Méfiez-vous particulièrement des prix trop attractifs qui cachent souvent des versions à problèmes ou des véhicules avec un historique défavorable. Un prix anormalement bas doit toujours éveiller votre suspicion.
Lors de l’essai routier, soyez attentif aux bruits suspects au démarrage à froid, vérifiez l’état des trains roulants en passant sur des dos d’âne, et assurez-vous que la réalisation des rappels constructeur éventuels a bien été effectuée. Ces vérifications peuvent vous éviter des milliers d’euros de réparations futures.
Budget à prévoir selon les générations et versions
Le marché de l’occasion offre une large fourchette de prix selon les générations et les motorisations. Pour une Clio 4 fiable avec le 0.9 TCe 90 ch, comptez à partir de 8000 euros pour les modèles les plus anciens avec un kilométrage élevé.
Une Clio 4 restylée post-2016, plus intéressante en termes de finition et d’équipement, se négocie entre 10 000 et 15 000 euros selon le kilométrage et l’état général. C’est probablement le meilleur rapport qualité-prix actuellement sur le marché de l’occasion.
Pour une Clio 5 récente avec peu de kilomètres, il faut prévoir un budget à partir de 16 000 euros minimum. Les versions hybrides E-TECH sont évidemment plus chères, démarrant autour de 20 000 euros.
N’oubliez surtout pas de prévoir une marge de sécurité de 1000 à 2000 euros supplémentaires pour les premiers frais post-achat : révision complète, petites réparations d’usage, remplacement de pièces d’usure comme les plaquettes de frein ou les pneumatiques. Cette précaution vous évitera les mauvaises surprises financières.

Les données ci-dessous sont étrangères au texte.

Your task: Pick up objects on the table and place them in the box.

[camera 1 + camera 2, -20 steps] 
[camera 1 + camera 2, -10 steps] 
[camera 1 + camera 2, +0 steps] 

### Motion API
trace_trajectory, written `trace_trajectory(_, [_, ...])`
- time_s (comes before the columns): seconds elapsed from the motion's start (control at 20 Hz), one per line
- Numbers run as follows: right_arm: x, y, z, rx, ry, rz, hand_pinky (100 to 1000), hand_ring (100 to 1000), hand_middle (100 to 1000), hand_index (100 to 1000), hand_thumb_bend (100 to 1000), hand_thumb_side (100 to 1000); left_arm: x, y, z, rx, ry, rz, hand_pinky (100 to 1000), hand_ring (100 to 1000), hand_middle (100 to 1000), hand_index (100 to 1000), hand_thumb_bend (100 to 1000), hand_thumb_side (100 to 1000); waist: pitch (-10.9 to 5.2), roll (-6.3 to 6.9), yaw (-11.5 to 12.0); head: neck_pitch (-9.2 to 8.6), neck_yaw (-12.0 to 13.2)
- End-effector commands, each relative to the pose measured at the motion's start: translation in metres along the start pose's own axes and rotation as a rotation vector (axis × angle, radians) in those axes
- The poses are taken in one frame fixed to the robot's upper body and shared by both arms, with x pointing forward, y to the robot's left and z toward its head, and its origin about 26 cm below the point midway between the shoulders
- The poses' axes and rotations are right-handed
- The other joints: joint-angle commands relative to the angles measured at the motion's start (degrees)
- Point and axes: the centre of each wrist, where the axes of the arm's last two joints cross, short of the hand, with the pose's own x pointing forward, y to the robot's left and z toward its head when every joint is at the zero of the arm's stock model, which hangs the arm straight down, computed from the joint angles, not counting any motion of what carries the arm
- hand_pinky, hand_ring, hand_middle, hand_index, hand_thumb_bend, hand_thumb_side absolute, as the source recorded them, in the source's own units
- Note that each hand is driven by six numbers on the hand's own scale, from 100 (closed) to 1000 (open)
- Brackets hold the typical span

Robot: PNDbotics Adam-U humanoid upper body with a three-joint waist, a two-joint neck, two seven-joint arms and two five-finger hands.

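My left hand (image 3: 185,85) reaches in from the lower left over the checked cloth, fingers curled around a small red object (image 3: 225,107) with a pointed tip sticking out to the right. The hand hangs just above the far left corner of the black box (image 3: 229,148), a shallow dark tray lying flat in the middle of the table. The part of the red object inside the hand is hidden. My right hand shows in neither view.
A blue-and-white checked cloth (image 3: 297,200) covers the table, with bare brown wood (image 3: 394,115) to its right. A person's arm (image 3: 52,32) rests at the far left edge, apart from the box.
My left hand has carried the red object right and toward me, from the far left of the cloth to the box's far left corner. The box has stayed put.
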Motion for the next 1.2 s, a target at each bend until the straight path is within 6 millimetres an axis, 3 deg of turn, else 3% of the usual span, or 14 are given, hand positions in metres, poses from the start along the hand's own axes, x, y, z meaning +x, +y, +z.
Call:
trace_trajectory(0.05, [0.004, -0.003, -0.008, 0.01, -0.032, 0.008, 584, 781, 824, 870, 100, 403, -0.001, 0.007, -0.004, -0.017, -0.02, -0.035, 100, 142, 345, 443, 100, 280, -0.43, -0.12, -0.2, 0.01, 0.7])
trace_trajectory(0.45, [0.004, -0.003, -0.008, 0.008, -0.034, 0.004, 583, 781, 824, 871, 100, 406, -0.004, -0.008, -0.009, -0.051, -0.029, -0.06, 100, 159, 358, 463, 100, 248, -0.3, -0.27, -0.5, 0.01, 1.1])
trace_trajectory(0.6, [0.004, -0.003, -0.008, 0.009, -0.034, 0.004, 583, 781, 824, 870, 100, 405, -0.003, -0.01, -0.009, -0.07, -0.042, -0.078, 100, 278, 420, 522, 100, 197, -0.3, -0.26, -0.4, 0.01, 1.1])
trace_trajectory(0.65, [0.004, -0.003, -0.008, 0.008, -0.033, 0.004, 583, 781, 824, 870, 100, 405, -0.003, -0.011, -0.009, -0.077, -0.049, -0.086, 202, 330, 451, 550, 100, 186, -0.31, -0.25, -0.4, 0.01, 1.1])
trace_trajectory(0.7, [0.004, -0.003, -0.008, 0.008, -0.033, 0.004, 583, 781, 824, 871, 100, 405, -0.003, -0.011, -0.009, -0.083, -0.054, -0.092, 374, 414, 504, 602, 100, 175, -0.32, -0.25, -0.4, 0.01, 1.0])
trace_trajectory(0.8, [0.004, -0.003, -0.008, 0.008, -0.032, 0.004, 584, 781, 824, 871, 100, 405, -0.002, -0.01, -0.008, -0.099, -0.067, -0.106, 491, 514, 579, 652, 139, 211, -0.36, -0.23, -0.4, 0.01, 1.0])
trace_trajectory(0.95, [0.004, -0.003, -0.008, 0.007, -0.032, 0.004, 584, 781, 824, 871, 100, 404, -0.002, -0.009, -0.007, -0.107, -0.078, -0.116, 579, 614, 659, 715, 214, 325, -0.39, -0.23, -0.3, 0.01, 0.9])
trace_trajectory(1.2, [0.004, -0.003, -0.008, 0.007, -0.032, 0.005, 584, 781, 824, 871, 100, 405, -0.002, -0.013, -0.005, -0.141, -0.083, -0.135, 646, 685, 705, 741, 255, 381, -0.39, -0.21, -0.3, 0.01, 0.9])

En résumé, la Renault Clio reste une excellente citadine polyvalente quand on sait éviter les versions problématiques. En suivant attentivement ces conseils et en privilégiant les motorisations fiables dans des finitions équilibrées, vous devriez trouver votre bonheur sans mauvaises surprises. L’essentiel est vraiment d’éviter les extrêmes : ni les versions trop basiques qui deviennent vite frustrantes, ni les haut de gamme bourrées d’électronique capricieuse. Le juste milieu reste toujours le meilleur choix avec la Clio, permettant de profiter des qualités indéniables de cette citadine sans subir ses défauts les plus problématiques.